The irony now is that both the Chinese and Koreans are flooding Japan with tourism. It’s quite annoying to see some of my old haunts in Kyoto now infested with Chinese tour groups that are not the most scrupulous of sorts.
Because Japan’s neighbors, for example, South korea’s lowlife politicians, need to use Japan-bashing as a distraction.
When I began visiting Japan in the late 80's, the #1 best selling book was a rewrite of WWII ending in a glorious Japanese victory. Most Japanese have no grasp of what happened in China, Korea, the Philippines or in any of the prisoner of war camps. I found it all shocking.
“The Japanese refuse to bow and scrape and wail apologies every day for things done by men who are dead. They refuse to actively destroy their cultural-enthic homogeneity.”
That is really one of the most retarded summations of what this issue is about, and why nations like China and Korea are still cold towards Japan.
I lived there 1951-1961.
Traveled Seattle-Yokohama and back via MSTS (the Army’s Navy.)
Bump!
Much is said about the internment of Japanese civlians in the US during WW2, but the treatment of civilian Americans in the Philippine interment camps were brutal. It’s not talked about much today.
Only America does bad things in today’s history books.
Imagine if German schools for the past seventy years had taught that Poland started the war by attacking them, that the twelve million dead in the camps and killing fields (6 million Jews and the rest a mixture of other ethnicities, religions, political groups, and "untermenschen") had simply never existed much less been killed on an industrial scale, or that Germany was the victim and not the aggressor.
I agree with you that the generational group guilt imposed on Germany till this day has gone on too far and too long, and has contributed to their idiotic policy of permitting an invasion of Muslim barbarism.
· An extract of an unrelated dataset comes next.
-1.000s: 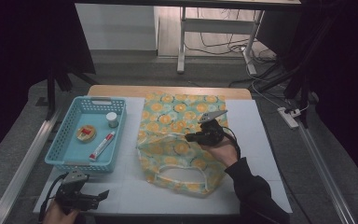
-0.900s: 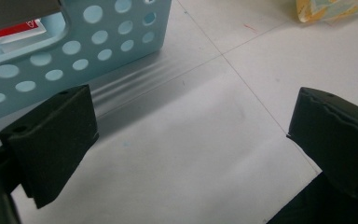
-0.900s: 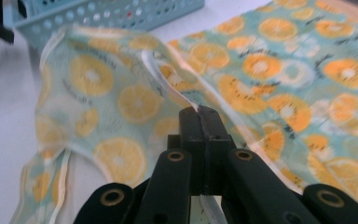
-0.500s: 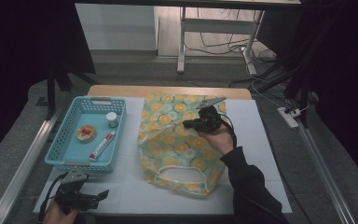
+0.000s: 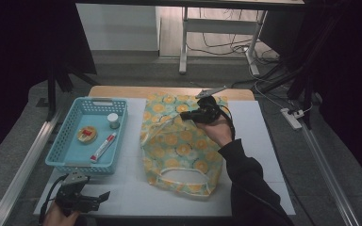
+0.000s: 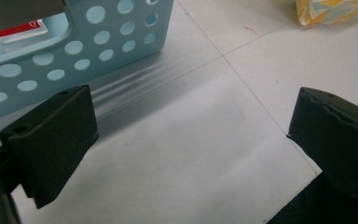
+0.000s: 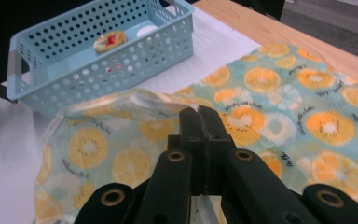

But Japan went to the opposite extreme and has never acknowledged at all the crimes and atrocities committed on their neighbors.
What's your genius interpretation of the issue?
In 60s, 70s, Japanese public opinion was quite left leaning, pro-China, pro-North Korea, self loathing. There were several far left radical groups, including the Japanese red army.
They turned right in 80s, due to Regean’s cold war policy, America urged Japan to spend more on defense.
The culture is fascinating and I really enjoyed my time there. The willful disregard for history, though, is mind-boggling.
Radical blacks say that to whites: you still know nothing about how bad you were during the slavery era.